Enhance your Node.js API security by implementing rate limit using token bucket algorithm

In the HTTP world, rate limiting is a technique used to control the rate at which a client can make requests to a web resource. It prevents prevent system resource exhaustion by limiting the number of requests a client can make within a specified timeframe. This technique helps protect against attacks like Denial of Service (DoS), where malicious actors overwhelm a system with excessive requests, and ensures that legitimate requests are processed without degrading the application's performance.

Token bucket is one of the algorithms using which we cam implement rate limiting in out Node.js application. Lets understand its implementation using Node.js.

#Table of Contents

Token Bucket Algorithm
- Understanding the Token Bucket Algorithm
Implementing Timer Based Token Bucket in an Express.js Application
- Cons Of Timer Based, System Wide Token Bucket Implementation
Timer Free Token Bucket
Implement IP Based Rate Limiting
Conclusion

Token Bucket Algorithm

One of the most popular algorithms for implementing rate limiting is the Token Bucket algorithm.

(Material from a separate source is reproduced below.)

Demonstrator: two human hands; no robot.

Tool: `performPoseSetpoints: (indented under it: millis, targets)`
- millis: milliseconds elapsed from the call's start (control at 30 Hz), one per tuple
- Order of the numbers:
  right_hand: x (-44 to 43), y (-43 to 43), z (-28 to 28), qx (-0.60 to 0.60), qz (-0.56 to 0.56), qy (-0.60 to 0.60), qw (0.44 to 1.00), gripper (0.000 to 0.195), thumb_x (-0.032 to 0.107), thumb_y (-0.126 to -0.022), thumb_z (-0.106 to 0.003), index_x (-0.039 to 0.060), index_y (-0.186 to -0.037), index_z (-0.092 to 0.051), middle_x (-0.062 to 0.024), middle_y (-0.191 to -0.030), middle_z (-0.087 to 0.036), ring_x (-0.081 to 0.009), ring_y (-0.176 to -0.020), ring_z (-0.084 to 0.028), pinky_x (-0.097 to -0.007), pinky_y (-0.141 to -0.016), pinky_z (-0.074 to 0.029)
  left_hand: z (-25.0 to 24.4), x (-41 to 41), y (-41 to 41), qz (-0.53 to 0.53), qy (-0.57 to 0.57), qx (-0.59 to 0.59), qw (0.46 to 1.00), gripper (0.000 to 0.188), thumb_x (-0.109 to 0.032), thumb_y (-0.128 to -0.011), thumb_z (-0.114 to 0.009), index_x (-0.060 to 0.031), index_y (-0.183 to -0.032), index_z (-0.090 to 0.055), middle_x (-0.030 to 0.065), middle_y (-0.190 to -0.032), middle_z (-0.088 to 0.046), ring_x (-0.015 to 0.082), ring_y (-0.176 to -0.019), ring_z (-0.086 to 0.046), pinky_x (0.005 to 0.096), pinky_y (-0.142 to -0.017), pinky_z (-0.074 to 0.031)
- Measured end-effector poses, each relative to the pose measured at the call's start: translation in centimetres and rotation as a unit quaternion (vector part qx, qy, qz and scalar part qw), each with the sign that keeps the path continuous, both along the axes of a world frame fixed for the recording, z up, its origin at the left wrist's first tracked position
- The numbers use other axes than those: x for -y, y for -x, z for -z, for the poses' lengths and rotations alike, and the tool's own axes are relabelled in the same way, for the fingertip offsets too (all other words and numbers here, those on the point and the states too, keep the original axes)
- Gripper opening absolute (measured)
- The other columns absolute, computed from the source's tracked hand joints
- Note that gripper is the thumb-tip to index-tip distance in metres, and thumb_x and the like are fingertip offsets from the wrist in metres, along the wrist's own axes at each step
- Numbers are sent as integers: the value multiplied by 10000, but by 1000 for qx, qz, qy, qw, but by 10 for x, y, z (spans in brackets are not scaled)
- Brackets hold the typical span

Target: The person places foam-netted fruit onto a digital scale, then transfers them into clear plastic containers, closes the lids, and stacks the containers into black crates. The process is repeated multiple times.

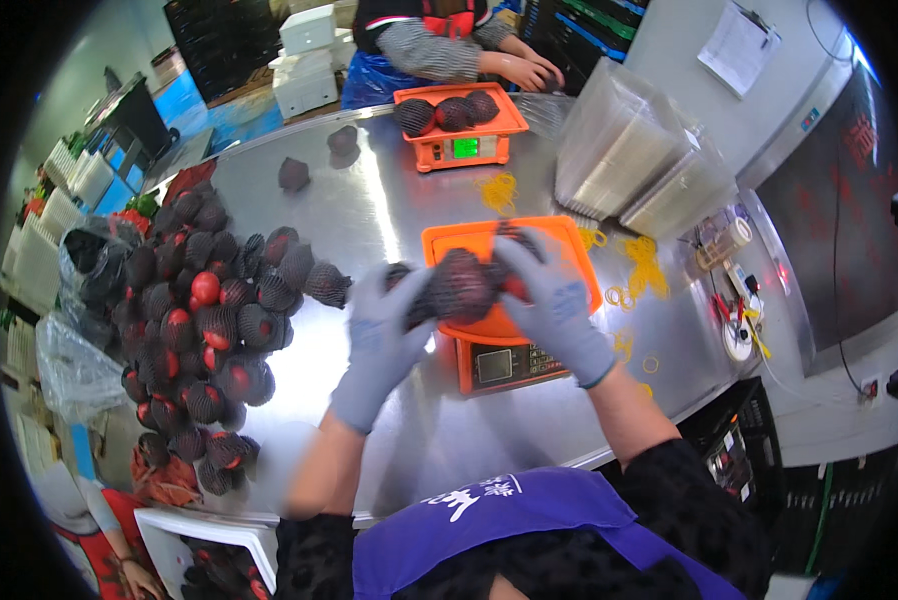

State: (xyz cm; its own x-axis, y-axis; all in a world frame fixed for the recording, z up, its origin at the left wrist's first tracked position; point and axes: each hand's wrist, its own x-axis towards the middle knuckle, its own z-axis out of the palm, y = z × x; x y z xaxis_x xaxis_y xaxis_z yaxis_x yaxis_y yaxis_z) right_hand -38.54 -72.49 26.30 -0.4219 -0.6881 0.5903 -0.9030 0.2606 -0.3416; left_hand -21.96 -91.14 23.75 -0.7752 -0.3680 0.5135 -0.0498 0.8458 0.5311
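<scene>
Before me stands an orange weighing scale (584, 262) with several red fruits in black foam nets over its tray. My left hand (389, 330), in a grey glove, is closed around a netted fruit at the tray's left edge. Between the hands is a larger-looking netted fruit (460, 286). My right hand (550, 300), gloved too, grips another netted fruit above the tray; motion blurs it. A big heap of netted red fruits (216, 326) lies to the left on the metal table (329, 202).
Yellow rubber bands (644, 266) lie right of the scale. Beyond them stand stacked clear plastic containers (614, 142). A second orange scale (460, 142) holds netted fruits near a co-worker's hands (524, 71). A white crate (201, 517) stands below left; another person's hand (140, 577) is beside it.
</scene>
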Motion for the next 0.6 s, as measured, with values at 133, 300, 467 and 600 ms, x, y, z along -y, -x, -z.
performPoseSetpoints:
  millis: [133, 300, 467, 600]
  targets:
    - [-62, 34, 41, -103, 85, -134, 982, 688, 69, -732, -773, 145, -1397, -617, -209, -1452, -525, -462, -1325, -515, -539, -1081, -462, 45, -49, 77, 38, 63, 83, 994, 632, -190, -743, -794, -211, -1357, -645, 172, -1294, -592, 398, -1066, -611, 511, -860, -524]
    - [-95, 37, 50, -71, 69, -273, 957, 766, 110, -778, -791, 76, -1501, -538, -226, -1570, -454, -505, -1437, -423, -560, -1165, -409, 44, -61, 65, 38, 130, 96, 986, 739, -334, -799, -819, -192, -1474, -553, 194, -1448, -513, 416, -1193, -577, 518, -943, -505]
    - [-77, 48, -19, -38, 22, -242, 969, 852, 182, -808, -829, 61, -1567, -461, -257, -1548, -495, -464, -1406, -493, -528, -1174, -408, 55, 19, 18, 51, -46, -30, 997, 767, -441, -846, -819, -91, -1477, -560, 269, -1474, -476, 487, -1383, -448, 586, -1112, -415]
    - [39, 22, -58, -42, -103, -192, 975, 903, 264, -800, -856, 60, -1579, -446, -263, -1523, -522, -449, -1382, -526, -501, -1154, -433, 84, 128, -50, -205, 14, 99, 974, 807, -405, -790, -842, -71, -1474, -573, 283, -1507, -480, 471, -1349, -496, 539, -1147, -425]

This algorithm provides a smooth rate limiting mechanism by allowing bursts of requests up to a certain limit, followed by a steady flow of requests.

Understanding the Token Bucket Algorithm

Token bucket algorithm can be understood as a bucket that holds a limited number of tokens. The tokens are added to a bucket at a constant rate and each incoming request consumes a token. If the bucket has enough tokens, the request is allowed; otherwise, the request is denied.

The Token Bucket algorithm can be visualized by the following diagram:

Syntax

// token-bucket.js

class TokenBucket {
    constructor(capacity, fillRatePerSecond) {
        // total capacity of the bucket i.e. maximum burst rate
        this.capacity = capacity;
        // total tokens available, initialized to total capacity at the beginning
        this.tokens = capacity;

        // if 2 tokens per  1000 millisecond (1s) is supplied then, 
        // 1000/2 i.e 1 token will be generated every 500ms hence fulfilling out fill rate
        this.fillDelta = 1000 / fillRatePerSecond

        setInterval(() => this.addToken(), this.fillDelta)

    }

    getAvailableTokens() {
        return this.tokens
    }

    addToken() {
        if (this.tokens < this.capacity) {
            this.tokens += 1
        }
    }

    takeToken() {
        if (this.tokens > 0) {
            this.tokens -= 1
            return true
        }
        return false
    }
}

Here is the breakdown of how fillDelta is calculated:

If the fillRatePerSecond is set to 2 tokens per second, it means that 2 tokens need to be added every 1000 milliseconds (1 second).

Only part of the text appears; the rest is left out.